Required work >>
Write out every entry, unchanged. Skip any picture.

Material for the task >>
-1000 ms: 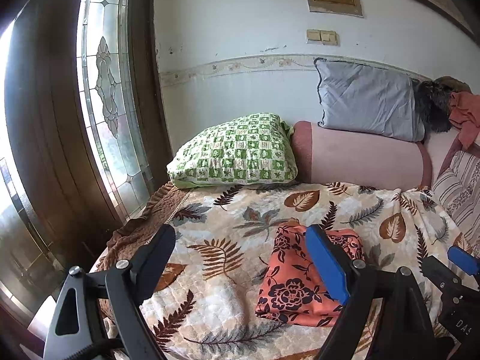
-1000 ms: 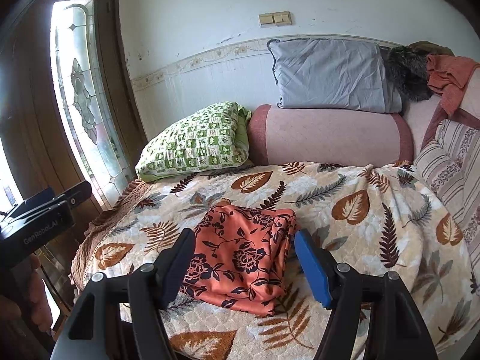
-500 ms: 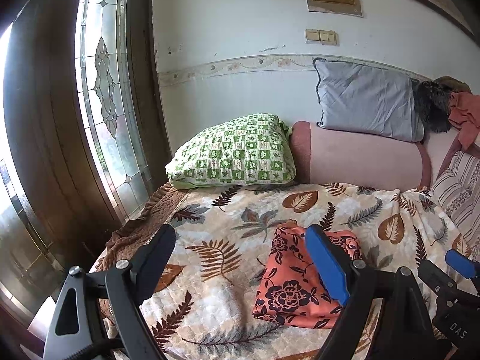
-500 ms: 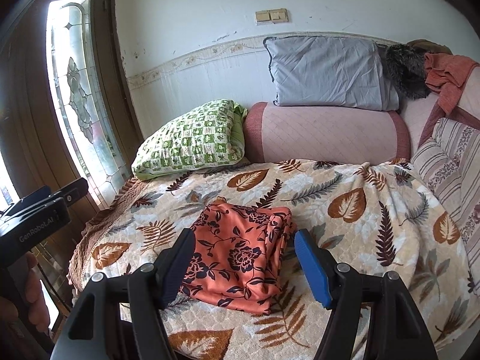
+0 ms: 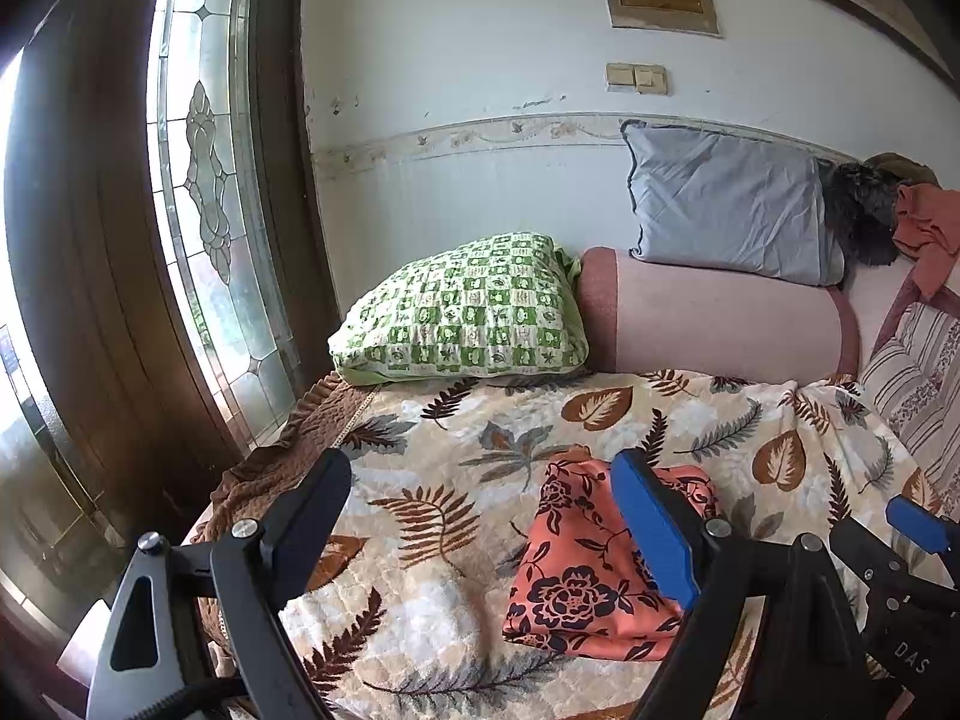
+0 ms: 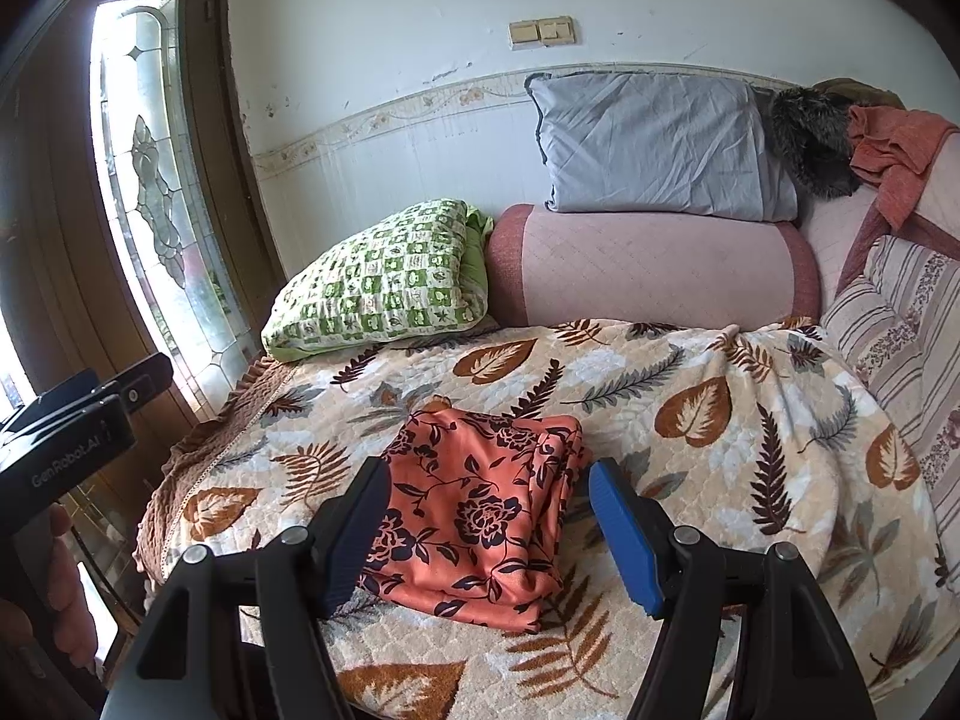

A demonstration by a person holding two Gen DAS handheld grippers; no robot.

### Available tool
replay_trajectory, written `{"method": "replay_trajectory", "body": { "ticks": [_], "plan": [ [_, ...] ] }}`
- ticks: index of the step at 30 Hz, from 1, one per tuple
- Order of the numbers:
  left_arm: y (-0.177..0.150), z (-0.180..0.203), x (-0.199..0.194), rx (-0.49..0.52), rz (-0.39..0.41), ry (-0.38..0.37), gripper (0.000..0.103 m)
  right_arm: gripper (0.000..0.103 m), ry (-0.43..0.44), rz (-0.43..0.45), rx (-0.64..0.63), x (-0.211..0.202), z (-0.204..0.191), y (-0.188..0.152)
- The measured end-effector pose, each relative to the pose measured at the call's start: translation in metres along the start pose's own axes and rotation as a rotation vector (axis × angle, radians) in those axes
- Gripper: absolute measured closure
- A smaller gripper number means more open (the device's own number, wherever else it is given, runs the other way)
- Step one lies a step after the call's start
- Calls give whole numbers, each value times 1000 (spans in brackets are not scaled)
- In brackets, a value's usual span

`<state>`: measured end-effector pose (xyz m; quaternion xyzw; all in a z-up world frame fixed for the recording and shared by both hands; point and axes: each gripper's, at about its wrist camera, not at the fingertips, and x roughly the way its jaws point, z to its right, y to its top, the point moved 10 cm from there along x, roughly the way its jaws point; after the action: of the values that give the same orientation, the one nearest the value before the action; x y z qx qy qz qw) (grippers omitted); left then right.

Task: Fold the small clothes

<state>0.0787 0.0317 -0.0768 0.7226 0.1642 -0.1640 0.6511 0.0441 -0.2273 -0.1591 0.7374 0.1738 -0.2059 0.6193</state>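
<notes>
Item: folded garment [image 6: 480,504], orange-coral cloth printed with dark navy roses and vines. Folded to a compact, roughly rectangular packet, several layers thick, the edge at 3 o'clock puckered and slightly raised. It lies flat on the leaf-print blanket [image 6: 690,420] that covers the bed, near the front edge, toward 6 o'clock in the right wrist view.

Right hand-held gripper [image 6: 489,531]: fingers apart, black finger at 9 o'clock and blue finger at 3 o'clock of the packet, above it; contact cannot be told. Nothing clamped.

Left hand-held gripper [image 5: 480,534]: fingers wide apart, empty, over the blanket at 9 o'clock of the garment [image 5: 600,564]; its blue finger overlaps the cloth in view.

Change from the earlier frames: both cameras sit slightly farther back and the garment appears a little lower and nearer centre between the right fingers; its fold is unchanged. Finger spacing on both grippers is as before.

Surroundings: green checked pillow [image 6: 384,288] at 10 o'clock, pink bolster [image 6: 654,264] at 12 o'clock with a grey pillow [image 6: 654,150] on top; striped cushion [image 6: 900,312] at 3 o'clock; loose orange cloth [image 6: 894,150] at 1 o'clock; leaded glass window [image 6: 150,192] at 9 o'clock.
</notes>
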Motion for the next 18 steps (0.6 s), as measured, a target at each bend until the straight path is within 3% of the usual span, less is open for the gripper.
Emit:
{"method": "replay_trajectory", "body": {
  "ticks": [18],
  "plan": [
    [-1, -4, -4, -13, -3, -1, 14, 31, 11, -3, -6, -2, -6, -1]
  ]
}}
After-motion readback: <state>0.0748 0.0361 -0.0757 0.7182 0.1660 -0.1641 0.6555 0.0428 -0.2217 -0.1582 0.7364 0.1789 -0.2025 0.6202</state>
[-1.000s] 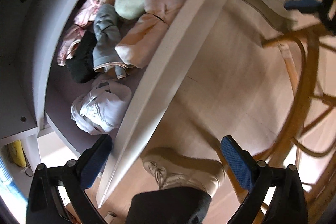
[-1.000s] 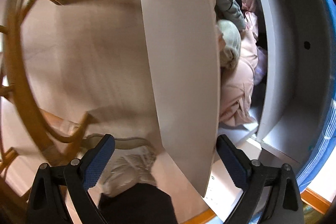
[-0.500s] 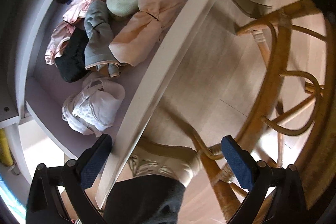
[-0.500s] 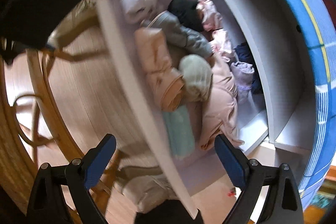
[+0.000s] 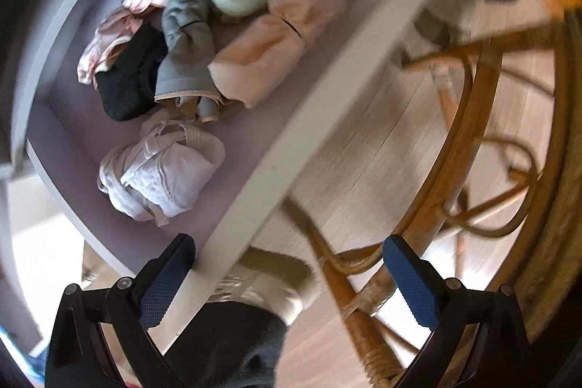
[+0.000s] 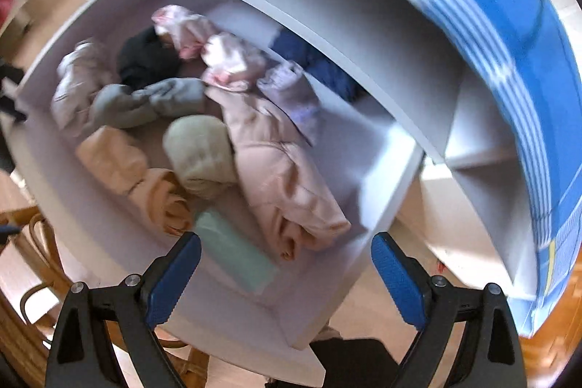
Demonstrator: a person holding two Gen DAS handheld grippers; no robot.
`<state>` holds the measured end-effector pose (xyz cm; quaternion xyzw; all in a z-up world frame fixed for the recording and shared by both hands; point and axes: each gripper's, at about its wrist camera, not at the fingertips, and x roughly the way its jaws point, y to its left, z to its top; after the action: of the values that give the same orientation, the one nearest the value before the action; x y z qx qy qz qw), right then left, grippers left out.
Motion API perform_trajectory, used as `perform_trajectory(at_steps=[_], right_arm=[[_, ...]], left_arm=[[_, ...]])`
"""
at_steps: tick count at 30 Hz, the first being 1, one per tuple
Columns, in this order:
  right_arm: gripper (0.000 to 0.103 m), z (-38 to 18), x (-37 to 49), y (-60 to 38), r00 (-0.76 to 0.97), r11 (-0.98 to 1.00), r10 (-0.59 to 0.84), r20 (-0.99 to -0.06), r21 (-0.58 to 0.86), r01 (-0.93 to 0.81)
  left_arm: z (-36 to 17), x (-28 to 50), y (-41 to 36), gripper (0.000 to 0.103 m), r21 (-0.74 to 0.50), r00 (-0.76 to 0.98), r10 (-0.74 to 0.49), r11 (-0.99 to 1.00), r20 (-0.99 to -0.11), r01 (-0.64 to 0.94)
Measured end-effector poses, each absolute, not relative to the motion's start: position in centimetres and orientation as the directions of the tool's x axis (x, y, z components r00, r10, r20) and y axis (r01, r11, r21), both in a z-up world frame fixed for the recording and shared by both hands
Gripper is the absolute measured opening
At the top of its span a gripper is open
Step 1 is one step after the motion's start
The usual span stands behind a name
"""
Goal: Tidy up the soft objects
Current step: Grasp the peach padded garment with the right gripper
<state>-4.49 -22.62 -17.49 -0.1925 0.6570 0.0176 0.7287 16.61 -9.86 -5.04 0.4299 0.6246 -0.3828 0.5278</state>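
both grippers, left (image 5: 289, 273) and right (image 6: 285, 273), are held spread wide with nothing pinched. a drawer (image 6: 109, 235) of rolled clothes (image 6: 200, 155) is seen at 12 o'clock, a mint roll (image 6: 234, 251) nearest.
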Motion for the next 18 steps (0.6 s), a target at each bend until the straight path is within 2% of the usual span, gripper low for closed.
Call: perform_trajectory(at_steps=[6, 8, 12, 13, 16, 18], right_arm=[[0.095, -18.6, -3.3, -24.1, 0.127, 0.926, -0.282, -0.951, -0.304, -0.224], [0.089, -19.2, -2.8, -24.5, 0.121, 0.924, -0.289, -0.950, -0.310, -0.222], [0.081, -20.1, -2.0, -24.7, 0.125, 0.914, -0.300, -0.946, -0.322, -0.245], [0.080, -20.2, -1.7, -24.7, 0.128, 0.915, -0.296, -0.947, -0.320, -0.248], [0.077, -20.4, -0.6, -24.6, 0.125, 0.930, -0.259, -0.958, -0.282, -0.235], [0.076, -20.8, 0.2, -24.6, 0.122, 0.940, -0.234, -0.965, -0.256, -0.225]], left_arm=[[-1.3, 23.4, -9.8, 0.103, -0.018, -0.036, 0.022, 0.549, -0.999, 0.835], [-0.9, 25.2, -9.6, 0.103, -0.065, -0.096, 0.020, 0.601, -0.995, 0.797], [-0.3, 27.0, -10.1, 0.103, -0.062, -0.119, 0.047, 0.634, -0.992, 0.771], [0.1, 27.2, -10.1, 0.103, -0.090, -0.142, 0.030, 0.641, -0.989, 0.762], [2.2, 27.9, -9.6, 0.103, -0.299, -0.323, -0.088, 0.656, -0.942, 0.693], [4.7, 28.5, -10.1, 0.103, -0.319, -0.301, -0.136, 0.619, -0.944, 0.718]])
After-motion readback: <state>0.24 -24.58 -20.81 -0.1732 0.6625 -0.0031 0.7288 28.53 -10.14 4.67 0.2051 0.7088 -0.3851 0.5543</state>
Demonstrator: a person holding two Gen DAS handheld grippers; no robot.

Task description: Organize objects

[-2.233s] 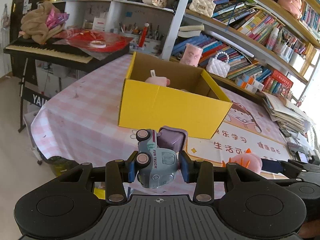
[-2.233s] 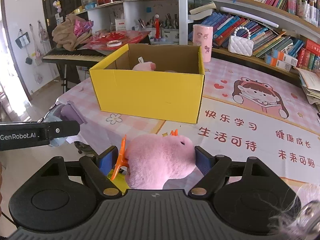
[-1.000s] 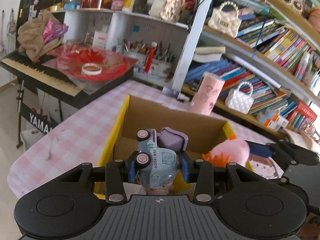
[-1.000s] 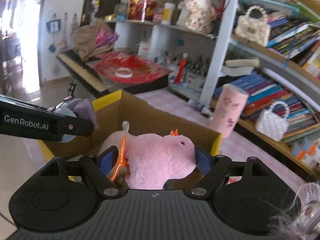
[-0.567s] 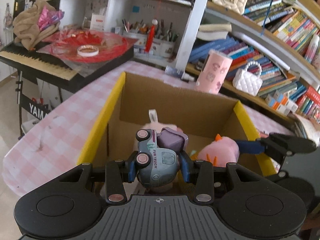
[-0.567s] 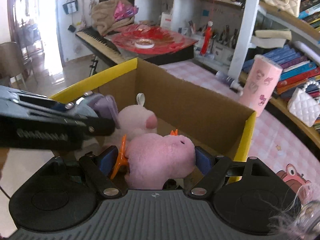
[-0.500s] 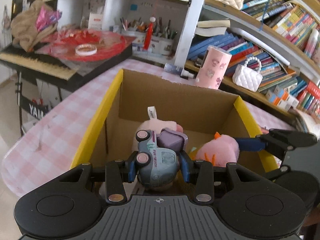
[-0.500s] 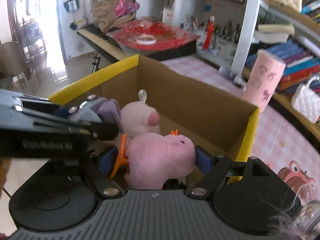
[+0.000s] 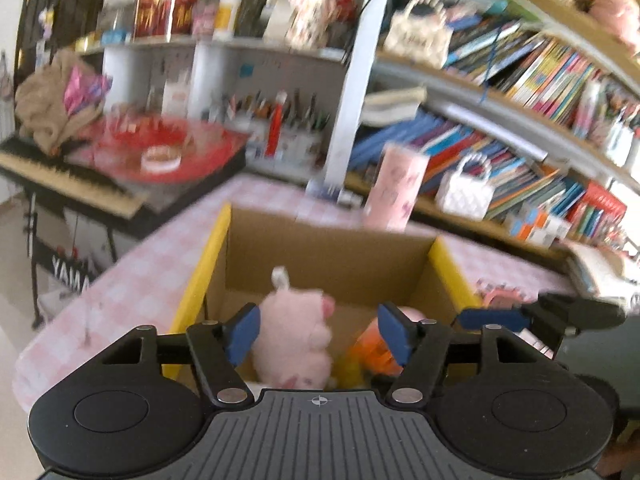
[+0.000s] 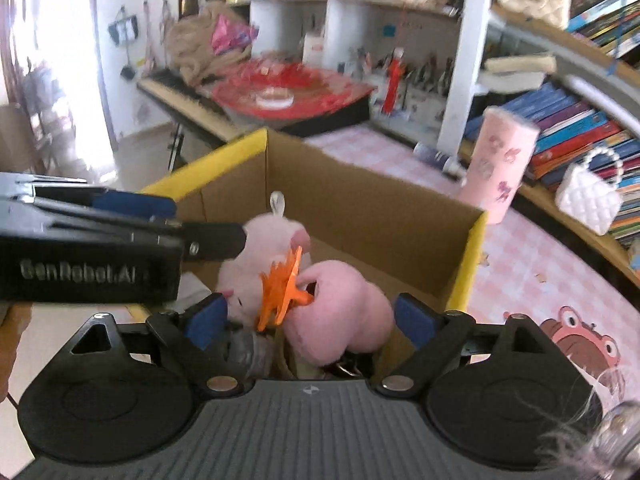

Output for this exercise >>
-1000 ms: 
-1000 ms: 
-500 ms: 
-500 ms: 
+0 ms: 
+0 ms: 

A demonstration by a person holding two Gen DAS handheld grippers; no robot.

### Available tool
replay_trajectory, written `{"method": "replay_trajectory", "body": { "ticks": [_], "plan": [ [_, ...] ] }}`
- ticks: index of the step at 30 Hz, from 1, one per tuple
- Order of the numbers:
  left_arm: y (-0.177..0.150), z (-0.180..0.203), x (-0.199..0.194), rx (-0.49..0.52), rz (-0.39..0.41), ry (-0.38..0.37), gripper (0.000..0.103 m)
  right_arm: gripper (0.000..0.103 m), ry (-0.43..0.44), rz (-0.43..0.45), rx (-0.64..0.63), x (-0.211..0.202), z (-0.204..0.191), y (-0.188..0.152)
- The measured end-effector pose, each relative to the pose measured at the call's start: translation in metres along the start pose's own axes and rotation as a rotation vector (axis × angle, radians) in those axes
- Gripper: absolute measured closure
- A smaller gripper number means more open (the device's own number, wherever else it is given, runs the other way)
- Step one lies a step after the call's start
- Calls give whole numbers, each value times 1000 (spans in brackets are not scaled)
- In brackets, a value's usual span

`<state>`: measured end-effector pose (xyz m; quaternion xyzw; all in a z-up world frame fixed for the recording and shared by both hands; point and axes: each gripper's, at about its wrist camera, not at the fingertips, and x roughly the way its jaws point, z to its right, y to its top, the point moved 10 cm from there along x, roughly the way its jaws point; after the action: of the values that give the same orientation, the one nearest the value before the action; x y z qx qy qz qw) (grippers omitted); left then right.

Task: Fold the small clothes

<state>0.0787 0.0317 -0.0768 0.7226 0.1642 -0.1640 0.6511 0.0441 -0.2273 -0.1591 0.7374 0.1738 -0.2059 0.6193</state>
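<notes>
Item: folded garment [image 6: 480,504], orange-coral cloth printed with dark navy roses and vines. Folded to a compact, roughly rectangular packet, several layers thick, the edge at 3 o'clock puckered and slightly raised. It lies flat on the leaf-print blanket [image 6: 690,420] that covers the bed, near the front edge, toward 6 o'clock in the right wrist view.

Right hand-held gripper [image 6: 489,531]: fingers apart, black finger at 9 o'clock and blue finger at 3 o'clock of the packet, above it; contact cannot be told. Nothing clamped.

Left hand-held gripper [image 5: 480,534]: fingers wide apart, empty, over the blanket at 9 o'clock of the garment [image 5: 600,564]; its blue finger overlaps the cloth in view.

Change from the earlier frames: both cameras sit slightly farther back and the garment appears a little lower and nearer centre between the right fingers; its fold is unchanged. Finger spacing on both grippers is as before.

Surroundings: green checked pillow [image 6: 384,288] at 10 o'clock, pink bolster [image 6: 654,264] at 12 o'clock with a grey pillow [image 6: 654,150] on top; striped cushion [image 6: 900,312] at 3 o'clock; loose orange cloth [image 6: 894,150] at 1 o'clock; leaded glass window [image 6: 150,192] at 9 o'clock.
</notes>
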Motion for the next 18 steps (0.6 s), as measured, a target at each bend until the straight path is within 3% of the usual span, less is open for the gripper.
Emit:
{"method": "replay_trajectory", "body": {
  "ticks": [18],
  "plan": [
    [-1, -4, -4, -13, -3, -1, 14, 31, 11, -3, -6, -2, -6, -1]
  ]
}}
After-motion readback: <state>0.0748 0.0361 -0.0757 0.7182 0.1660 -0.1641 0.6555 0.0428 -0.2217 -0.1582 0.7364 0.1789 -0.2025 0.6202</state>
[-1.000s] 
[-1.000s] 
[-0.500s] 
[-0.500s] 
[+0.000s] 
[+0.000s] 
Demonstrator: a person holding two Gen DAS handheld grippers; no robot.
`<state>` holds the measured end-effector pose (xyz cm; quaternion xyzw; all in a z-up world frame fixed for the recording and shared by both hands; point and axes: each gripper's, at about its wrist camera, not at the fingertips, and x roughly the way its jaws point, y to its left, z to its top; after the action: of the values that give the same orientation, the one nearest the value before the action; x y z qx qy qz qw), right then left, grippers left out.
Motion API perform_trajectory, used as `perform_trajectory(at_steps=[_], right_arm=[[_, ...]], left_arm=[[_, ...]])`
"""
at_steps: tick count at 30 Hz, the first being 1, one per tuple
Columns, in this order:
  right_arm: gripper (0.000 to 0.103 m), z (-38 to 18), x (-37 to 49), y (-60 to 38), r00 (-0.76 to 0.97), r11 (-0.98 to 1.00), r10 (-0.59 to 0.84), r20 (-0.99 to -0.06), r21 (-0.58 to 0.86), r01 (-0.93 to 0.81)
  left_arm: z (-36 to 17), x (-28 to 50), y (-41 to 36), gripper (0.000 to 0.103 m), r21 (-0.74 to 0.50), r00 (-0.76 to 0.98), r10 (-0.74 to 0.49), r11 (-0.99 to 1.00), r20 (-0.99 to -0.11), r01 (-0.64 to 0.94)
Measured end-effector poses, each absolute, not relative to the motion's start: position in centimetres and orientation as the directions of the tool's x axis (x, y, z components r00, r10, r20) and y axis (r01, r11, r21), both in a z-up world frame fixed for the recording and shared by both hands
Gripper is the absolute measured opening
At the top of its span a gripper is open
Step 1 is one step after the motion's start
The usual span stands behind a name
"""
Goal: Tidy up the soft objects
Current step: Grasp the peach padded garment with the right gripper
<state>-4.49 -22.62 -17.49 -0.1925 0.6570 0.0176 0.7287 16.61 -9.86 -5.04 0.4299 0.6246 -0.3828 0.5278</state>
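both grippers, left (image 5: 289, 273) and right (image 6: 285, 273), are held spread wide with nothing pinched. a drawer (image 6: 109, 235) of rolled clothes (image 6: 200, 155) is seen at 12 o'clock, a mint roll (image 6: 234, 251) nearest.
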Motion for the next 18 steps (0.6 s), a target at each bend until the straight path is within 2% of the usual span, gripper low for closed.
Call: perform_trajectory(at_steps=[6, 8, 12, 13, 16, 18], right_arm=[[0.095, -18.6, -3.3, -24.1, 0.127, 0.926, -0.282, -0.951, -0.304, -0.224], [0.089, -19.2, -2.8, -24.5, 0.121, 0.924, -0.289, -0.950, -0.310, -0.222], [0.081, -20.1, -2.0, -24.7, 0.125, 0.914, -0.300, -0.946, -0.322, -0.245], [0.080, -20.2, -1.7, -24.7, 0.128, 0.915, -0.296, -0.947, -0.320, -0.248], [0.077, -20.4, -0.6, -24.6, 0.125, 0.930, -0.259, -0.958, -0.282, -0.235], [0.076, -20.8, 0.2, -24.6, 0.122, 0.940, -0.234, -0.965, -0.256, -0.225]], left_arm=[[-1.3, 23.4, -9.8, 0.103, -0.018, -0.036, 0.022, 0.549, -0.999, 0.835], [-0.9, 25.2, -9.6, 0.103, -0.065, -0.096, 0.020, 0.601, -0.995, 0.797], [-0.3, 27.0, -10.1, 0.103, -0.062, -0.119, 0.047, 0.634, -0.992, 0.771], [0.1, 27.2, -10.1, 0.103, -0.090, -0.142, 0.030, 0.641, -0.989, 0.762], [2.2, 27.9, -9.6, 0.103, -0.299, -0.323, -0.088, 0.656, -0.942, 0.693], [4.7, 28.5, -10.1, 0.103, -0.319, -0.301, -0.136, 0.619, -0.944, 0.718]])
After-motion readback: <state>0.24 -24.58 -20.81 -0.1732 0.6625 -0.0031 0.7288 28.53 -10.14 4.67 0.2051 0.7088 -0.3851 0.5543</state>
Demonstrator: a person holding two Gen DAS handheld grippers; no robot.

Task description: Organize objects

[-2.233s] 
[-2.233s] 
[-1.000s] 
[-1.000s] 
[-0.567s] 
[-0.567s] 
[-0.500s] 
[-0.500s] 
[+0.000s] 
[+0.000s] 

Nothing else is needed for the answer.